**Task:** Please return the listing below word for word, minus its pictures.

:::

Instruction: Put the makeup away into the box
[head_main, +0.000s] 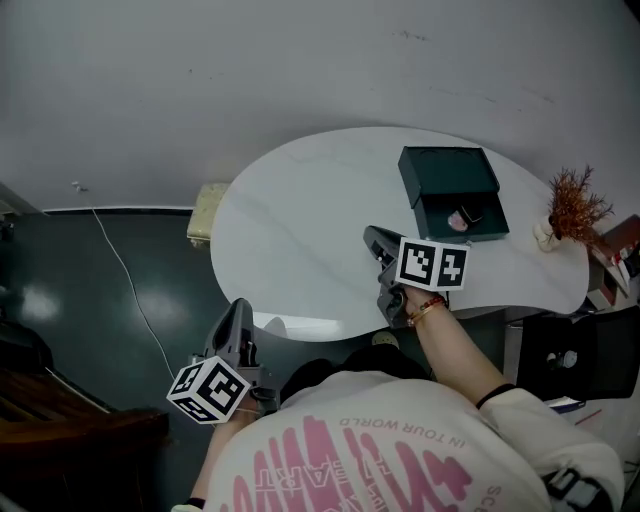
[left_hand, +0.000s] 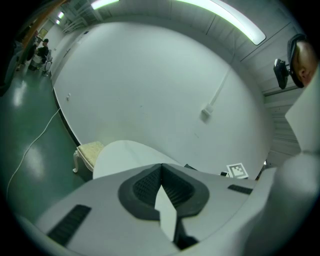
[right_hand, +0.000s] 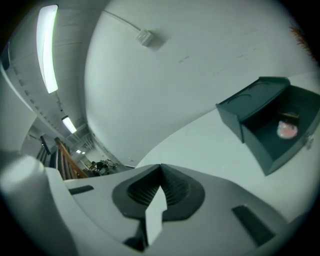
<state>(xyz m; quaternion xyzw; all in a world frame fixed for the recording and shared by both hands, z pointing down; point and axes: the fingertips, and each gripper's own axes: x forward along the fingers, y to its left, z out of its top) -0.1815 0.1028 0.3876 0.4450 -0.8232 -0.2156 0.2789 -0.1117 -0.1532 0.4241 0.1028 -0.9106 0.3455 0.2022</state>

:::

**Answer to the exercise:**
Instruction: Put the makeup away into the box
[head_main, +0.000s] 
[left_hand, +0.000s] 
[right_hand, +0.000s] 
<state>(xyz m; quaternion xyzw; all in a world frame fixed for the recording and shared by both hands, z pointing down; point and axes: the fingertips, and each gripper's own axes: x forward along the fingers, y to its left, z out of its top) -0.1815 0.1028 0.3876 0.4450 -0.8232 -0.2156 0.2789 -0.1117 -0.1532 0.4241 0.1028 -0.9106 0.3455 0.2022</state>

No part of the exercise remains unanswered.